L’altro scrittore che ho scoperto su Facebook si presenta con lo pseudonimo di Adriano Barra. E’ nato negli anni ’40, e ai post in presa diretta alterna la trascrizione di un diario pluridecennale. Barra è un moralista alla Piergiorgio Bellocchio, ma con in più una sprezzatura da social. Se Bellocchio nei suoi diari incollava pubblicità o ritagli di giornale con intenti krausian-flaubertiani, qualcosa di simile fa Barra con i suoi copia-e-incolla. Spesso isola l’umorismo involontario della stampa (“16 gennaio 1993 – ‘Generale, Totò è con noi’ - Titolo di Repubblica sull’arresto di Riina”); oppure fotografa dettagli di programmi tv (le mani di una presentatrice, il profilo roseo di un opinionista fisso) che riportati dal cellulare a Fb esibiscono tutta la loro tautologica oscenità.

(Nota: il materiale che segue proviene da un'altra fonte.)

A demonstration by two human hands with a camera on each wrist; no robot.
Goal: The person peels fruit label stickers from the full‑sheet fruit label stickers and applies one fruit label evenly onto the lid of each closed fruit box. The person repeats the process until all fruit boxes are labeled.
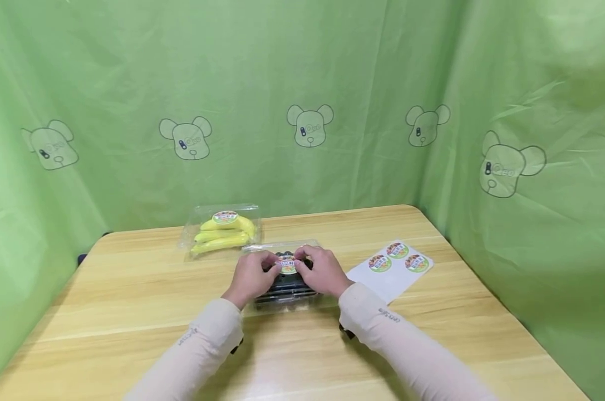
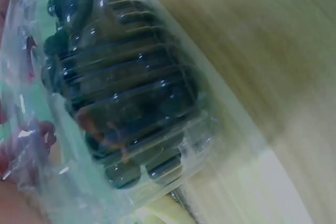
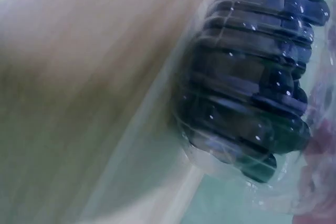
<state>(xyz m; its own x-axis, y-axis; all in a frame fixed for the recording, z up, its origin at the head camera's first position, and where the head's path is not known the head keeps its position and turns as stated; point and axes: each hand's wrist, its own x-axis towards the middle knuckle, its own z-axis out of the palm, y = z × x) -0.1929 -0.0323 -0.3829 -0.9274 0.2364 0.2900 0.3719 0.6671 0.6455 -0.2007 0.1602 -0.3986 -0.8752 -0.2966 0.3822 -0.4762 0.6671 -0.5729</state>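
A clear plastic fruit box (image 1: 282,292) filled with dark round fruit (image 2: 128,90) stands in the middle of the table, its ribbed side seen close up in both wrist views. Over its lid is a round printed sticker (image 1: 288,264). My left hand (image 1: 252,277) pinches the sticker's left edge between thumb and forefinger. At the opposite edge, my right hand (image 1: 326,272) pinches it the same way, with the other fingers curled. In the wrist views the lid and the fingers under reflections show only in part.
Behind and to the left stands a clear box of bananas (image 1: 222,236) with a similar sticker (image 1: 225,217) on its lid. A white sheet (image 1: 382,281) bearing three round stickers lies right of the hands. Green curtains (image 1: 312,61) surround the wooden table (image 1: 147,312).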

Ma il vero tema di Barra è lo smarrimento, malinconico e grottesco, dell’ultima generazione che ha creduto alla centralità della letteratura proprio mentre veniva sostituita da televisione e giornalismo:
“Quando ero ragazzino nel mio orizzonte scolastico c’era soprattutto l’italiano, la letteratura italiana, cioè la letteratura, per farla breve. Era tutto piuttosto semplice e per me andava benissimo. La letteratura era il fatto che alla mamma piaceva Edgar Lee Masters e alla nonna invece le favole di La Fontaine. Io le amavo tutte e due, ma ero anche assolutamente incerto su quale scegliere fra i miei due amori. Erano comunque dilemmi dolcissimi, piccoli affanni senza importanza. Poi, all’improvviso, è cambiato tutto. Oppure si è visto che era già cambiato tutto da parecchio tempo. È finita la scuola, è finita la letteratura, è finita la, mia, beata innocenza. Poi è passato tanto tempo. Io ero, nel frattempo, diventato vecchio. Allora mi sono voltato indietro, un momento prima di morire, a cercare di capire che cos’era quello che non c’era più. Lo so che è tardi”.